Proprio quando il reggaeton iniziava ad essere accettato come fenomeno musicale del momento, chi decide di mettersi a fare il dj? Gianluca Vacchi.
VERGOGNA, SACRILEGIO, COME SI PERMETTE DI COMPRARSI IL NOSTRO MESTIERE!
Addirittura ho sentito dire che Vecchi ‘sminuisce la reputazione dei dj’, come a dire che mia sorella sminuisce la reputazione degli altri automobilisti perché ha fatto 5 incidenti in un anno. Luoghi comuni come se piovessero. Ma poi, voi che urlate allo scandalo, che guadagnate per una serata un pezzo di salame ed un tozzo di pane – ma fossero anche 500/1000 euro – avete paura che il vostro posto venga usurpato da uno che chiede 25mila euro per mettere i dischi? Ma dai. Deve ancora nascere quello coerente che rifiuterebbe una collaborazione con l’uomo dei balletti su Instagram.
Dulcis in fundo, qualche giorno fa Rudeejay pubblica un tutorial su YouTube in cui insegna come realizzare un mashup dal vivo.
VERGOGNA, BLASFEMO!
A parte il fatto che da uno come Rudeejay bisognerebbe solo imparare perché è uno dei pochi dj Guest che ad oggi ha saputo interpretare il mercato dell’intrattenimento notturno in Italia, ma poi soprattutto, i NUMERI, o se preferite i FATTI, che si traducono in views, interesse, utilità – e a questo punto aggiungerei anche haters – gli danno più che ragione. Nonostante questo, compaiono feroci come leoni da tastiera i dj rosiconi (e pure imbecilli), che invece di dire ‘porca vacca, in effetti non ci voleva niente a fare sta cagata, perché non ci ho pensato prima io’ sono pronti a sparare a zero sproloquiando su etica e modus operandi. MA ANDATE A FARE IN CULO.
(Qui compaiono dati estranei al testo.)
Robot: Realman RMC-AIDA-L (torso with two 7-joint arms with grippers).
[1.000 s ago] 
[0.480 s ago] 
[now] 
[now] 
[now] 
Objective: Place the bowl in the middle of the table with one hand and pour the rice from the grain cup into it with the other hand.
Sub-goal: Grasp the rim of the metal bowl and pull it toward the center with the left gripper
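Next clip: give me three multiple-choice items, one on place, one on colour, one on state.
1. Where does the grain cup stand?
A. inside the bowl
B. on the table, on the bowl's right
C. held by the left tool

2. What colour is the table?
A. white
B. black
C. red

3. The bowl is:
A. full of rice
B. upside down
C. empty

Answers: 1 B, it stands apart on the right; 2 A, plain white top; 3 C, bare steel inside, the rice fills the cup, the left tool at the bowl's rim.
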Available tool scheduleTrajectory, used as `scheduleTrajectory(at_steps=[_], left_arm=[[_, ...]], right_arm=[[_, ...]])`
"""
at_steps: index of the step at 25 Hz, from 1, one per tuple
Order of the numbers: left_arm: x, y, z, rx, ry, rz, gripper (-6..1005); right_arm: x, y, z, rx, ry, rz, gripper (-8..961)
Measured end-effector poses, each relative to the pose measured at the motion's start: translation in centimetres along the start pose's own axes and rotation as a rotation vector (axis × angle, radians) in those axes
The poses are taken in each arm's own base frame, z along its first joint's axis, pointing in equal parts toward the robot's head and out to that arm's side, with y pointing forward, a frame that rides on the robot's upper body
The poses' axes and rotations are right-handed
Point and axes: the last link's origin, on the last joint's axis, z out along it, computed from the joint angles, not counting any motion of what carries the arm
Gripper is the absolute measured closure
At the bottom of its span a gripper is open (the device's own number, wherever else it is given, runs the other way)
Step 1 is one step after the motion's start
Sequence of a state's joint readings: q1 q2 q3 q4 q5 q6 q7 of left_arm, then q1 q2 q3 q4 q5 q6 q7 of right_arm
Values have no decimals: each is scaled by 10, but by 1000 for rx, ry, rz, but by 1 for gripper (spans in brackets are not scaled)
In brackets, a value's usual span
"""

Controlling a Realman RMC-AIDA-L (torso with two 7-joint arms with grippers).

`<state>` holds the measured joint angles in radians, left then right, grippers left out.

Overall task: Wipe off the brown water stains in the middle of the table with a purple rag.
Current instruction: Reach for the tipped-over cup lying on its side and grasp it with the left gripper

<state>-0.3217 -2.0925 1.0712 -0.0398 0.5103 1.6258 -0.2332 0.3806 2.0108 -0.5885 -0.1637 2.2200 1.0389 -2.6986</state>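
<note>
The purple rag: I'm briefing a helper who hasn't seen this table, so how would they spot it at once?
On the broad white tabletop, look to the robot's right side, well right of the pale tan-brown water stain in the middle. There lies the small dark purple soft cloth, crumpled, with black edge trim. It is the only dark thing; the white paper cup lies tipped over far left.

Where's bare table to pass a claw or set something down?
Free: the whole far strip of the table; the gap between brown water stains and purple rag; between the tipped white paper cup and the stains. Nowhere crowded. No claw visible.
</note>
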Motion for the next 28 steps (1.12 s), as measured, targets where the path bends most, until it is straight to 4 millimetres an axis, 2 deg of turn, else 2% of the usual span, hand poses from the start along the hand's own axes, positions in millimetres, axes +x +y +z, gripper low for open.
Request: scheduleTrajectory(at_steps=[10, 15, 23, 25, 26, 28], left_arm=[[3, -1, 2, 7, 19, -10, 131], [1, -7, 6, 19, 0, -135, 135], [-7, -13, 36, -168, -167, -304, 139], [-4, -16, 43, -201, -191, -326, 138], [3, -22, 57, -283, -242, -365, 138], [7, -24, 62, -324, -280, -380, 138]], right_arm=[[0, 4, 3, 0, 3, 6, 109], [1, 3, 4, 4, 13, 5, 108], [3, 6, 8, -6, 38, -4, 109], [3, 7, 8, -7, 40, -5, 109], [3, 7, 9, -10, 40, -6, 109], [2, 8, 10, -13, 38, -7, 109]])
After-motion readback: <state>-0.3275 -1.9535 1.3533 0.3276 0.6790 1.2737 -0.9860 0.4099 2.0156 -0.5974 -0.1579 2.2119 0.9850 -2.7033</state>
Sapete qual é la cosa bella? Di tutti questi dj italiani a cui facciamo riferimento, questi che perdono ore a scrivere, questi che si rovinano il fegato a guardare gli altri avere successo, non ce n’è uno che lavora. Invece di dare la colpa a loro stessi per non aver fatto abbastanza, preferiscono puntare il dito su Gianluca Vacchi, su Traktor o sul reggaeton, perché è più facile, perché li fa sentire parte di quella massa di pecore di cui nessuno avrà memoria tra qualche anno, e perché purtroppo…è sempre stato così.